Geleneksel suç teorilerini erkek egemen olmakla ve kadın suçluluğunu açıklayamadıkları gerekçesiyle eleştiren feminist kuramların; kadınların neden suç işlediği ve kadınların erkeklere oranla neden daha az suç işledikleri sorularına odaklandığını görmekteyiz. Feminist kuramcılara göre klasik teoriler suçluluğu açıklarken erkek suçluların özelliklerini dikkate alarak suçluluk modellerini geliştirmekte; kadınların sosyal rollerini, psikolojik durumlarını, şiddet mağduru olmaları gibi özel durumlarını göz ardı etmektedir.
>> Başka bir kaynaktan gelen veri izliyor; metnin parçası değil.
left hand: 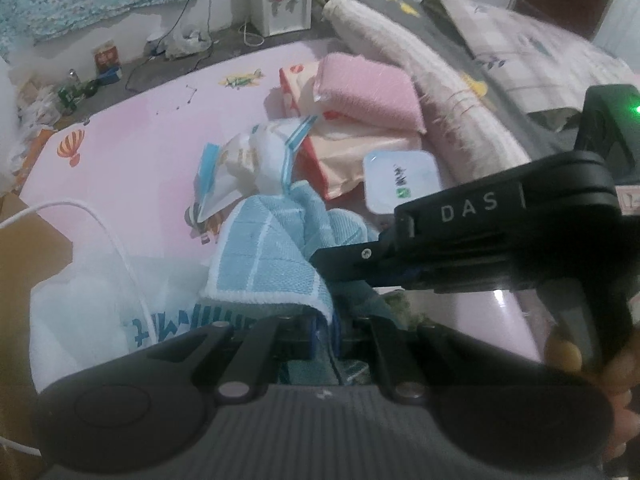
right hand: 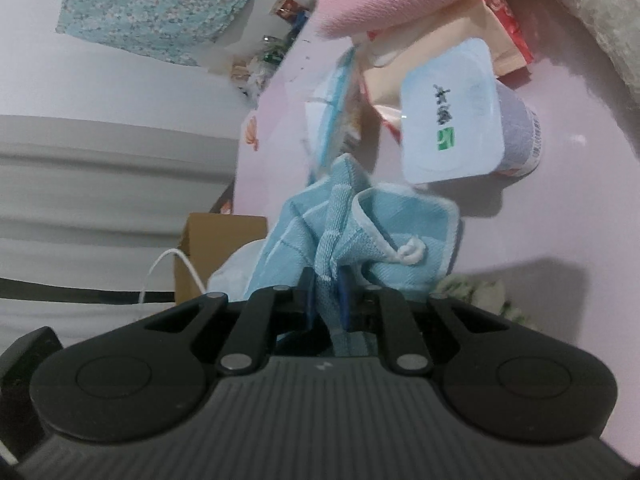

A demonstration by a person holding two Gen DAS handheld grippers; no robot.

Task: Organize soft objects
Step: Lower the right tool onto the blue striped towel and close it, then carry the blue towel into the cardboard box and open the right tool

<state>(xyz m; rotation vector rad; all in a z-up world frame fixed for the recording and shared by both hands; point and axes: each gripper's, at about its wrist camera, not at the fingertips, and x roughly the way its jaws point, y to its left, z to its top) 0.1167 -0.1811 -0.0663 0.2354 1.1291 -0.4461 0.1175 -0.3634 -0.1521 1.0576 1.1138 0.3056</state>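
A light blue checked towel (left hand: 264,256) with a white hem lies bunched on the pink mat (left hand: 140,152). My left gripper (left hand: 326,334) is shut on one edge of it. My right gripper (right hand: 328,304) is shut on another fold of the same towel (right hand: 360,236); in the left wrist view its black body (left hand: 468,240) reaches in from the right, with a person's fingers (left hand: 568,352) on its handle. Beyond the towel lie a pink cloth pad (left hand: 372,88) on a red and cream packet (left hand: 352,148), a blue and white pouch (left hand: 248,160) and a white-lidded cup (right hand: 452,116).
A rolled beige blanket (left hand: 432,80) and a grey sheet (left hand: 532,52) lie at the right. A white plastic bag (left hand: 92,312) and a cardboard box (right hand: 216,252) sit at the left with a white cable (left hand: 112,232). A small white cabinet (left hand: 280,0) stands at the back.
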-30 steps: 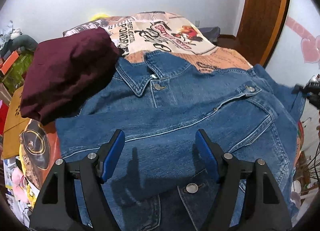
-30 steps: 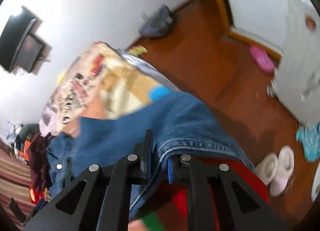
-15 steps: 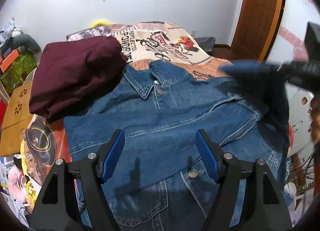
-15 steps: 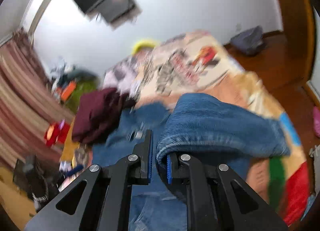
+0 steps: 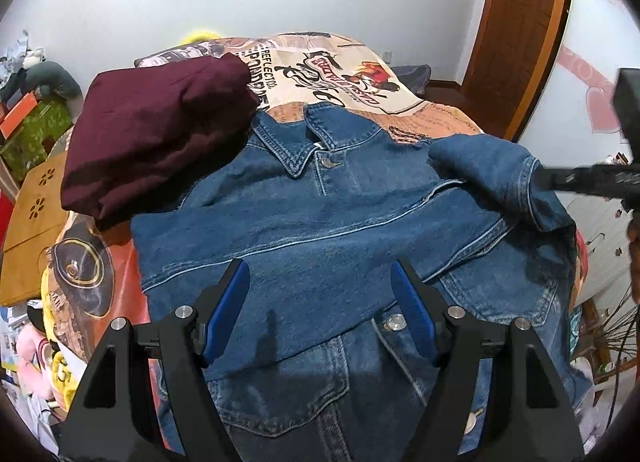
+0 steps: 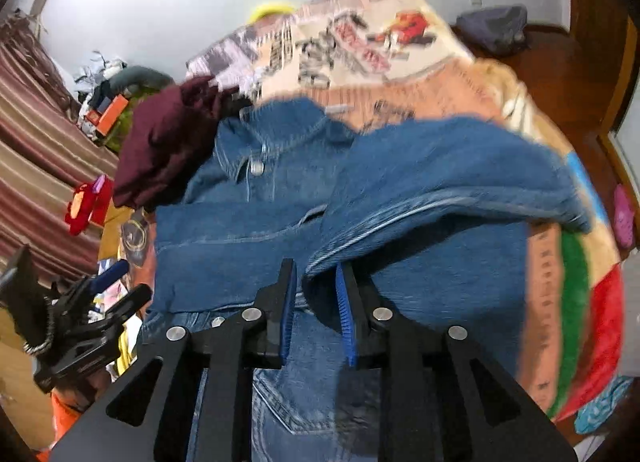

Erkekler tarafından konulan kurallar ataerkil değerler taşıdığından erkeklere erkek gibi davranılırken kadınlara da erkek gibi davranılması sorununu ortaya çıkardığını, bu kuralların kadınların ezilmesine, sosyal alanlarda eşitsizliklere ve ceza adalet sisteminde haksızlıklara yol açtığını savunmaktadırlar. Böylesi eleştirel bir perspektifle geliştirilen feminist teorilerin, töre ve namus cinayetleri, şiddet mağduru olan kadınların yaralama ve cinayet suçları gibi bazı suçları açıklayabileceğini söyleyebiliriz. Ancak; bu tür suçlar, genel suçluluk içinde çok küçük bir oran oluşturduğundan, bu teoriler, suçluluğa bütüncül bir açıklama getirememesi nedeniyle de sorgulanabilir.

83

DÖRDÜNCÜ BÖLÜM

ARAŞTIRMA YÖNTEMİ

4.1. Yöntem

Çalışmamızın birinci bölümünde araştırmamızın metodolojisi ortaya konulmuş, ikinci bölümde sosyolojik açıdan suç ve suçluluk kavramları ele alınmış, toplumsal kuralların kaynağını oluşturan değer, norm, sapma gibi kavramlar açıklanmaya çalışılmıştır. Üçüncü bölümde suç teorilerini açıklayan görüşlere ilişkin literatür taraması yapılmış ve bu teorilerin suçu açıklayabilme potansiyelleri tartışılmıştır. Beşinci bölümde kadın suçluluğunu açıklayan görüşlere yer verilecek ve bu alana ilişkin literatür taranacaktır. Bu bölümde, kadın suçluluğunun Dünyada ve Türkiye’deki görünümünü ortaya koyabilmek için resmi istatistiksel veriler kullanılacaktır. Altıncı bölümde eski hükümlü kadınlarla, ceza infaz kurumlarında çalışan/çalışmış meslek elemanlarıyla ve sosyal çevre araştırması kapsamında yapmış olduğumuz görüşmeler yoluyla elde ettiğimiz bulgulara yer verilecek ve Kayseri’deki kadın suçluluğu açıklanmaya çalışılacaktır. Kayseri’nin sosyo-ekonomik ve kültürel yapısına ilişkin bilgiler, resmi istatistiklerden, bu alanda yapılan çalışmalardan ve gözlem tekniğinden elde edilecektir. Kayseri’deki kadın suçluluğuna yönelik yapılacak açıklamalarda, gözlem, deneyim, mülakat ve sosyal araştırma tekniklerine başvurulacaktır.

Araştırmada kullanılacak istatistiki veriler yoluyla, Türkiye’de ve Kayseri’de kadın suçluların; yerleşim yeri, yaşı, medeni durumu, eğitim durumu, suç tekrarı, mesleği, suç türü, yıllara göre toplam kadın hükümlü sayısı ve bu değişkenlerin ulusal, bölgesel ve yerel bazda dağılımı gibi bilgilere ulaşılacak; bu bilgilerle, gözlem, deneyim, mülakat ve sosyal araştırma yoluyla elde ettiğimiz bilgiler göz önünde tutularak, Kayseri İlindeki kadın suçluluğu analiz edilecektir.